Affecting the morale of public healthcare workers
The government order states that in speaking against the administration’s efforts to combat the pandemic, government servants are violating the All India Services (Conduct Rules), 1968. A five-decade-old law, the rules bar such professionals from criticising the government or any of its policies “in any radio broadcast or communication over any public media or in any document published anonymously, pseudonymously or in his own name.”
“There can be difference of opinion or some minor issues, which the government employees can bring into the notice of concerned authorities so that the issue is redressed instead of putting that issue in social media, print & electronic media which is causing more harm than good to the public & administration in combating Pandemic of COVID-19,” the circular notes.
Doctors in Kashmir, however, insist that their criticism is a call for help, asking for requisite tools needed to contain the pandemic. The Srinagar-based doctor states that the health department should take over the administration during such a situation, however, the reverse is true for India.
“Because Kashmir and its roads were locked down before the rest of the country, we still have a chance to contain this pandemic if we take the right steps.

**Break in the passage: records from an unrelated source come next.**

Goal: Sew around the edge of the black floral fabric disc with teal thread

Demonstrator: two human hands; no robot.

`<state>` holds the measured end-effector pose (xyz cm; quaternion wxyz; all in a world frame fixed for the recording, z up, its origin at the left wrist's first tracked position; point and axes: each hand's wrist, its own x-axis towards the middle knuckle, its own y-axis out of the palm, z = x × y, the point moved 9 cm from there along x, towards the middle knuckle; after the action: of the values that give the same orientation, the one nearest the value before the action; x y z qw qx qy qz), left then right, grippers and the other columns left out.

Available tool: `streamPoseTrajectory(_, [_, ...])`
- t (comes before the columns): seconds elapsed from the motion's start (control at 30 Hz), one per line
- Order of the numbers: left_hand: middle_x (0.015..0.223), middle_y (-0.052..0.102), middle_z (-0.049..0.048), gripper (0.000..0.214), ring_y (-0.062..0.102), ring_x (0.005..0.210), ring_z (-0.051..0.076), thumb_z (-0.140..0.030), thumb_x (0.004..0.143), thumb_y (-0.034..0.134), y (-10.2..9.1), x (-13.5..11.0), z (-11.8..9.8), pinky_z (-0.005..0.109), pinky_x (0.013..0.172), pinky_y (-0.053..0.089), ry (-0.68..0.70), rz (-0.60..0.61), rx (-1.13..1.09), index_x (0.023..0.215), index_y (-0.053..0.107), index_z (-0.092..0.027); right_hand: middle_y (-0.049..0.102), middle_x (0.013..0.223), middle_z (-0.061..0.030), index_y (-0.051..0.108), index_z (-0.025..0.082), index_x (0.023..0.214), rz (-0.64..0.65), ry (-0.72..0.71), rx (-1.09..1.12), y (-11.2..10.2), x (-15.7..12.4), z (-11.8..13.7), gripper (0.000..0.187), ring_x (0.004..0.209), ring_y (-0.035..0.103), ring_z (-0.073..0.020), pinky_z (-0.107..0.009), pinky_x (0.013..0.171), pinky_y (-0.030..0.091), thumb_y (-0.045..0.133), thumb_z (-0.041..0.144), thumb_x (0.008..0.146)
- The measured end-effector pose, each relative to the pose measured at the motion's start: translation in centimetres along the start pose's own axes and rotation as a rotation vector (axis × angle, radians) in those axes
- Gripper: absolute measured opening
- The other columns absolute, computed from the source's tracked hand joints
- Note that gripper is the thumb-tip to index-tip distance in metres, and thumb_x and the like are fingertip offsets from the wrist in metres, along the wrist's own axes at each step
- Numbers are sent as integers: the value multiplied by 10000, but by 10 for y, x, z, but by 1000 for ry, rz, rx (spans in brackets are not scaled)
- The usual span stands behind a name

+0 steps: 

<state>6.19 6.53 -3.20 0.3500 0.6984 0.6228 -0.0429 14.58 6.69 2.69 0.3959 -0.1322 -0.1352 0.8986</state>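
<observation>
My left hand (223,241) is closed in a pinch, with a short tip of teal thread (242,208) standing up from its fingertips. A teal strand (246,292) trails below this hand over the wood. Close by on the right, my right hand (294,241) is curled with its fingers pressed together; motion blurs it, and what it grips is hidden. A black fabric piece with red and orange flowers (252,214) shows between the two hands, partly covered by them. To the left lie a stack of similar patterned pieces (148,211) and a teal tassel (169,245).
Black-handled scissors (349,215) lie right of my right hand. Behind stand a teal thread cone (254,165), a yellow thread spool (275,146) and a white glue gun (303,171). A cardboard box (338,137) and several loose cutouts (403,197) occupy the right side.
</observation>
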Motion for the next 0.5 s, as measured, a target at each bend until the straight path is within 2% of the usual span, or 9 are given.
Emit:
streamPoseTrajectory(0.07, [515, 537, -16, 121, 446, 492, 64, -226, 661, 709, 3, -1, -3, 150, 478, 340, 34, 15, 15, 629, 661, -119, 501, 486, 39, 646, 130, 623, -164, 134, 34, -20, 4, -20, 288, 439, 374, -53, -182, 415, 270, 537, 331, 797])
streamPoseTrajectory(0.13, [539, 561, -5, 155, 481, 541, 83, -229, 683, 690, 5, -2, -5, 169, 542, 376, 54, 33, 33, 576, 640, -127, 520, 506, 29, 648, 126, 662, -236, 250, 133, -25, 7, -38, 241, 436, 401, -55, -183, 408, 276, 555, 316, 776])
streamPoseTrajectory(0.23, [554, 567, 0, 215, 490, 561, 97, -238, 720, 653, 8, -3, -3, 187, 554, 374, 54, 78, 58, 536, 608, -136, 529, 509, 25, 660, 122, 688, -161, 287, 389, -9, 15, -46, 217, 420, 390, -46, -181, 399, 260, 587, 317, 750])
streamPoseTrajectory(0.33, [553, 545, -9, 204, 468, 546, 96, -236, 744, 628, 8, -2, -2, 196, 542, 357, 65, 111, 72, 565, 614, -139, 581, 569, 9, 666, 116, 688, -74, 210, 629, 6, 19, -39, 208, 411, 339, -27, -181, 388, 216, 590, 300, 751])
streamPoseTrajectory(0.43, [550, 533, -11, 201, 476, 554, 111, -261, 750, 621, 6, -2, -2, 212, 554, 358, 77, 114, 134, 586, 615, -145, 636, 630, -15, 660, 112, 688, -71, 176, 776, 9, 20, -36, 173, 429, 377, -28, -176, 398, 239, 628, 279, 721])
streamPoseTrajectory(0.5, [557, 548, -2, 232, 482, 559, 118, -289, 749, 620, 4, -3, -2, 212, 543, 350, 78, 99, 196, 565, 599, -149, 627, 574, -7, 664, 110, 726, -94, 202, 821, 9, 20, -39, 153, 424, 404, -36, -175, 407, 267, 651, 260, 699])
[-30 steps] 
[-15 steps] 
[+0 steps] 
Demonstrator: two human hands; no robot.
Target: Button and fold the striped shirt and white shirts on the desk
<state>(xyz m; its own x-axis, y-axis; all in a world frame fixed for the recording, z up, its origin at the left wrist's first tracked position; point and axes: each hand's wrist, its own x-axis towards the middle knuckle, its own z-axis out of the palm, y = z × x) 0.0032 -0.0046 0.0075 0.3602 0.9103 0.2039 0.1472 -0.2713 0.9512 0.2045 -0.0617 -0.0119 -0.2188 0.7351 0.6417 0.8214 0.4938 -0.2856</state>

But if we still don’t come to our senses, and we issue such stupid circulars, we’re going to be in a soup,” says the doctor.
Public healthcare professionals in Kashmir state that such a government threat at this time will also hamper the morale of healthcare workers, who are working at the frontlines despite the risk to their own lives. A doctor with a state-run medical school in Srinagar told The Wire that the government circular “will further dent the already fragile confidence of healthcare professionals.”
“Most doctors in Kashmir have raised legitimate concerns so far, and in doing so, they’re only raising an alarm, not trying to defame the government. The circular seems like a clampdown on freedom of speech and expression,” says the doctor. “Other countries, meanwhile, are providing incentives for medical professionals, inspiring them to go to work.”
Puja Changoiwala is an award-winning independent journalist and author based in Mumbai. She writes about the intersections of gender, crime, social justice, technology and human rights in India.